During this time, I have turned again and again with great gratitude to the late teachings of Ram Das. To be reminded by him how even after a mighty stroke, that left him in a wheelchair, and with aphasia, that those who come seeking answers will find them.
In my own case, having started out with typical language capabilities, but the memory and meaning of each word fading, fading, fading as the hours and days pass.

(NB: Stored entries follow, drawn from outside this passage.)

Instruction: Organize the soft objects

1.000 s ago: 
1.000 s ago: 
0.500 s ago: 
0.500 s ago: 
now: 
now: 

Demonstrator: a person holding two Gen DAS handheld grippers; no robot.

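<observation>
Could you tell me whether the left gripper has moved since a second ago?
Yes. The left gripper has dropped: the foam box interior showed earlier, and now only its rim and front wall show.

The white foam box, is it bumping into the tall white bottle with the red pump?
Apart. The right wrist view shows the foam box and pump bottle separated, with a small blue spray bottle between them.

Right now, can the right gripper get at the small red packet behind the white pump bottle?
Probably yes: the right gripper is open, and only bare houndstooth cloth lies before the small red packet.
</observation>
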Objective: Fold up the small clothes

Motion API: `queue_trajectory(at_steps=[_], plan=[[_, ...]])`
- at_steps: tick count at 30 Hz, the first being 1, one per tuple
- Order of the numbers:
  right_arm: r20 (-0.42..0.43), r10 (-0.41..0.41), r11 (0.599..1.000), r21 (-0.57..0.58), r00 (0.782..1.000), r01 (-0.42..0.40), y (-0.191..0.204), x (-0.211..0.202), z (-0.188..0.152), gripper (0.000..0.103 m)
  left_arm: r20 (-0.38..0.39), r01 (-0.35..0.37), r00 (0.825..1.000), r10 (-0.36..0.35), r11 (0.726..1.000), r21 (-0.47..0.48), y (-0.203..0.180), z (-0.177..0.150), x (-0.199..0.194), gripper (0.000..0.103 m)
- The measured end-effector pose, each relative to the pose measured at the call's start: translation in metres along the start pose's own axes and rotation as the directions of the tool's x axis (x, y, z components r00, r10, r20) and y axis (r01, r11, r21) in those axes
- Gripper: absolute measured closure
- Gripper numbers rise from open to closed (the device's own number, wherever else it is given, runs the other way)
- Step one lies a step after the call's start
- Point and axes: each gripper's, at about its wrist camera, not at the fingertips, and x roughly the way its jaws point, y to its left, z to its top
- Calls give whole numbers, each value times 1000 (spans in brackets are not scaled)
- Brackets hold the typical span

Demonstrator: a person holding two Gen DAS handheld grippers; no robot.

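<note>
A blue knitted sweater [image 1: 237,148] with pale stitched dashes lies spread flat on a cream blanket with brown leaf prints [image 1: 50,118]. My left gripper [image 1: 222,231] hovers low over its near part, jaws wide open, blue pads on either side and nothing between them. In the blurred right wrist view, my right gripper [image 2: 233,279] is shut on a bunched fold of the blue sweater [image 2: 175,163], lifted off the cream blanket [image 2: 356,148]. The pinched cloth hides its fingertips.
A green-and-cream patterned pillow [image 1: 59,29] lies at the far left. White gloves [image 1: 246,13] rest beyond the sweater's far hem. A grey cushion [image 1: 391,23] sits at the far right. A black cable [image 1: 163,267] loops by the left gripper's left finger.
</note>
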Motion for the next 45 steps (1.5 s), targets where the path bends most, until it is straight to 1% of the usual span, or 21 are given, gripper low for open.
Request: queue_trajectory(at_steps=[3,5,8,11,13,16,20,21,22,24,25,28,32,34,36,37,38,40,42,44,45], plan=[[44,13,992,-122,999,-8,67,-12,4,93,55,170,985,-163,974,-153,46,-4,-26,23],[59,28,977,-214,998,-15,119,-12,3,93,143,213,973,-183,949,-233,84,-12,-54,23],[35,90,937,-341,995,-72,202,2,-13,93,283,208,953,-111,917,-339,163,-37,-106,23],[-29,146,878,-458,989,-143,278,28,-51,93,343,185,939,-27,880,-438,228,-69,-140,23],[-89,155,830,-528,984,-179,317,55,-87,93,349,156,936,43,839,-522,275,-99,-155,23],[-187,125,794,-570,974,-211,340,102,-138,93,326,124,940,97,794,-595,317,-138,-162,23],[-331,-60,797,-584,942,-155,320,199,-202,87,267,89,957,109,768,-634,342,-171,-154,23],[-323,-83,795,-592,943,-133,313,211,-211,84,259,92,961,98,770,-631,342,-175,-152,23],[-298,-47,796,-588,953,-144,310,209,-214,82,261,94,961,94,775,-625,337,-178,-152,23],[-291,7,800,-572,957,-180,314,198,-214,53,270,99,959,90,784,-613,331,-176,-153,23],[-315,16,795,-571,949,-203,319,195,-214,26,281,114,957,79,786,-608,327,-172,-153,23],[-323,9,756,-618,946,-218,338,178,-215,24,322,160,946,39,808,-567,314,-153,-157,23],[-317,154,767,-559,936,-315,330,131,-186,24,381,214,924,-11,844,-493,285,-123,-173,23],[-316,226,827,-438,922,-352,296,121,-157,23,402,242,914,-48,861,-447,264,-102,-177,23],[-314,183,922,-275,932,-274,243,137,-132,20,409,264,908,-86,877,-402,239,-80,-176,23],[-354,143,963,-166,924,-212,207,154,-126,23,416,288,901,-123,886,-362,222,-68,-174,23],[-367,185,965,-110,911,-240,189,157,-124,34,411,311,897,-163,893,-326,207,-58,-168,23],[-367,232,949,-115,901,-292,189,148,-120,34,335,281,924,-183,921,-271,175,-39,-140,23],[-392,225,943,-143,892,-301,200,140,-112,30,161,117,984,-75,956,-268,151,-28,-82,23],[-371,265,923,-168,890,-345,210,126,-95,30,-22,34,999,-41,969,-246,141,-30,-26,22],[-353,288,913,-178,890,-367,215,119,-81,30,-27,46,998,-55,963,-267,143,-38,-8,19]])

Spoken, written, and even understanding words and language is becoming more and more challenging. You would not know from reading this, because you can’t see how long I sit to write, correct, autocorrect, and search and search again for each and every letter and word.
Whether writing by keyboard, or by pen, fingers no longer so firmly know their previously unacknowledged yet miraculous ability to find the right letters, the right words, the right spaces, and punctuation. All that had seemed so deeply mapped throughout a lifetime now is left wandering around in the dark, hoping a crack of daylight will appear to light the way.
Thoughts too, before I even get to the words they are made from, are so easily lost in the forest of mind now. You may find me rising from my seat on the sofa, going to my room for something, and before I even enter the doorway, the reason for entering is gone, not even present in my brain long enough to remember, or to forget.
I have been trying various props, methods, and approaches, to be able to catch thoughts that pop up so briefly, yet are important and need retention, if only for a little while. So far, I have tried and failed to use iPhone apps of various kinds, along with a diary, a daily planner, a stack of blank white postcards and business cards, with a pen and a highlighter with them, within arm’s reach.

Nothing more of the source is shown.